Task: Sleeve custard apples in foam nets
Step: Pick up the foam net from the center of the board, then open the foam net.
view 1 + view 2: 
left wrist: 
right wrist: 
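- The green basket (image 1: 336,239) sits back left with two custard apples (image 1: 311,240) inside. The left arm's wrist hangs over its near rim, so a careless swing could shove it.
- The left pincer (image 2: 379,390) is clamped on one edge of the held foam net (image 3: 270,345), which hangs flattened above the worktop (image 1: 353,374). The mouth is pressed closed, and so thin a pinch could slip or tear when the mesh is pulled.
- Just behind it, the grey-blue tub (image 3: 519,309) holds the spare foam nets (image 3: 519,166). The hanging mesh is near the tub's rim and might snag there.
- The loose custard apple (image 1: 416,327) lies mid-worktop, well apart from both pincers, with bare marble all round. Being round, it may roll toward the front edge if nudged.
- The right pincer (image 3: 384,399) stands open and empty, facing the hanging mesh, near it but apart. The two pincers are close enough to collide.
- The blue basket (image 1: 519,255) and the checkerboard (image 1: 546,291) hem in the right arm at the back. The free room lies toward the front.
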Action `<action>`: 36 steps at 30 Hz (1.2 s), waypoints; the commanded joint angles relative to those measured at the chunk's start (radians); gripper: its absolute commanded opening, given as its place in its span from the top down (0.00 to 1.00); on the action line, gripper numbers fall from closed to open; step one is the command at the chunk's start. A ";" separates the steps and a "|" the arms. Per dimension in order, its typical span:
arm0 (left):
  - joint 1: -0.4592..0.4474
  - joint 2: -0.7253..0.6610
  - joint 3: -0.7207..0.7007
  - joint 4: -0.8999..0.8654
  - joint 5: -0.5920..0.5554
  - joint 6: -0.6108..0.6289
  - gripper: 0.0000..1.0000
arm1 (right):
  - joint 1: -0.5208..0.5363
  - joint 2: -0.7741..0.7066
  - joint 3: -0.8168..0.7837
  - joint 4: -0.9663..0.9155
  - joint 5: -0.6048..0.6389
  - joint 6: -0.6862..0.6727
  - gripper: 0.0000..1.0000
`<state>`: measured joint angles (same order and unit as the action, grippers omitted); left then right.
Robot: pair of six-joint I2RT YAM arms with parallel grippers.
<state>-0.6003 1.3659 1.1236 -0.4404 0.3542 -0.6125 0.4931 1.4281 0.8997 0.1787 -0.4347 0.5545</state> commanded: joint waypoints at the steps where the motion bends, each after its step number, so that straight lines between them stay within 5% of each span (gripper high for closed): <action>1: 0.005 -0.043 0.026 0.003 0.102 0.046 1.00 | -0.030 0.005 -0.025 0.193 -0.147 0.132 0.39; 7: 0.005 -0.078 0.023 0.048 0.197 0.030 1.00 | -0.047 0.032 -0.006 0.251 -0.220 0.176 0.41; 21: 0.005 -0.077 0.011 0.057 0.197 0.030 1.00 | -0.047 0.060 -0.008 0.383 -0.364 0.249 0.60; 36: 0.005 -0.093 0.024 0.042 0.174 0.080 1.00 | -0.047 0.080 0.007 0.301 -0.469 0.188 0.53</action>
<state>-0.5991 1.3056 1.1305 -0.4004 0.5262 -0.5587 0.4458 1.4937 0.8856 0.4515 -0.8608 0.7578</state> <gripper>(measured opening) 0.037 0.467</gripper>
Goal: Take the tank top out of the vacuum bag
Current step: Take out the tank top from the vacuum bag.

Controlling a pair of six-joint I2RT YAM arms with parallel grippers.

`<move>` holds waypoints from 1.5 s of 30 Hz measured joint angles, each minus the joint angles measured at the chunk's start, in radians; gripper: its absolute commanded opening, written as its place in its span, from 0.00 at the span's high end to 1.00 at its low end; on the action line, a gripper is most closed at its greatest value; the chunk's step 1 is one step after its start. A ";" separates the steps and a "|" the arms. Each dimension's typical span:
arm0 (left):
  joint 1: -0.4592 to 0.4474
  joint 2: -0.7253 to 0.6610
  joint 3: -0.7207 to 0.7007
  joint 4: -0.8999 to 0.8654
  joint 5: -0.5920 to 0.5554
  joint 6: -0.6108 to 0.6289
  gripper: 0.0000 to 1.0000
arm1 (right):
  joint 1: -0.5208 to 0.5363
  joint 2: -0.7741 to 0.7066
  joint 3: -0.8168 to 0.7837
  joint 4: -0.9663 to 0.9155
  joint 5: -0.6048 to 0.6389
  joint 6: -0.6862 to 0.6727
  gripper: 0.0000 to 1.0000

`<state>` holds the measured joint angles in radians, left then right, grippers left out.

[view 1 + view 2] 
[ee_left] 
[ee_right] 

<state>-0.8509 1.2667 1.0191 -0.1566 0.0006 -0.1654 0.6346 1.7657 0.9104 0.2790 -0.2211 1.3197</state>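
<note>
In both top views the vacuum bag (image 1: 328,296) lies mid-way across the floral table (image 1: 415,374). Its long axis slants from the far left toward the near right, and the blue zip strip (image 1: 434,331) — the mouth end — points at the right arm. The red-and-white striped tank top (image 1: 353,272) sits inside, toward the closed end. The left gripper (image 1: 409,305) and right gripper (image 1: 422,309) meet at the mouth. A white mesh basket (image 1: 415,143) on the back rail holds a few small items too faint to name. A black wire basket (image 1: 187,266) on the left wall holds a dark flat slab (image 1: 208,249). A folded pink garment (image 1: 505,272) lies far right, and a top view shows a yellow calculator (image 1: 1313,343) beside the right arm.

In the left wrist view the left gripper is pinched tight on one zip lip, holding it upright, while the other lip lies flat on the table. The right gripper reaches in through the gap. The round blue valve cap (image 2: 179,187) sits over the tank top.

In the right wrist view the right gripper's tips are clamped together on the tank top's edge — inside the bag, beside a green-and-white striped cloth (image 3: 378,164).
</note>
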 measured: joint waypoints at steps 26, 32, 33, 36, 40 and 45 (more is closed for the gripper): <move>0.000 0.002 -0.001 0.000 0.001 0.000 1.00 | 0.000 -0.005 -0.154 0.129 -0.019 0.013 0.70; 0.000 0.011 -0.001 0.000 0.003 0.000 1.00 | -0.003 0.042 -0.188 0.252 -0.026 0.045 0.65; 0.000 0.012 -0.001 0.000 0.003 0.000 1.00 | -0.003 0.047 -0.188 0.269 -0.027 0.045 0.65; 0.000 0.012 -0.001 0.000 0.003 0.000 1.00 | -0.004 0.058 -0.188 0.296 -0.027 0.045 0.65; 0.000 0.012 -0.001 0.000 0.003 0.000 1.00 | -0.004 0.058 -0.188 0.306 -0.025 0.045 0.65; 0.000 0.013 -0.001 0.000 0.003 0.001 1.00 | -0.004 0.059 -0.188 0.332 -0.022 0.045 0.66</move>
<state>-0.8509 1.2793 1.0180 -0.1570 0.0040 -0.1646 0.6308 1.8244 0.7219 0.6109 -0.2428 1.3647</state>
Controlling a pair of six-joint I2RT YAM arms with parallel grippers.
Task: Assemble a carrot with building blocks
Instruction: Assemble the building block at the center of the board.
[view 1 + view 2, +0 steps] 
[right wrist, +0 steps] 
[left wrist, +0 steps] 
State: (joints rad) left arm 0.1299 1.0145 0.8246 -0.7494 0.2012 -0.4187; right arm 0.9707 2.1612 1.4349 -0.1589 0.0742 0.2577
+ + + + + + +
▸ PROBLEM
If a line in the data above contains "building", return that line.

▸ WRITTEN SOLUTION
Task: Assemble a carrot with building blocks
Instruction: Assemble the building block at the center of the board.

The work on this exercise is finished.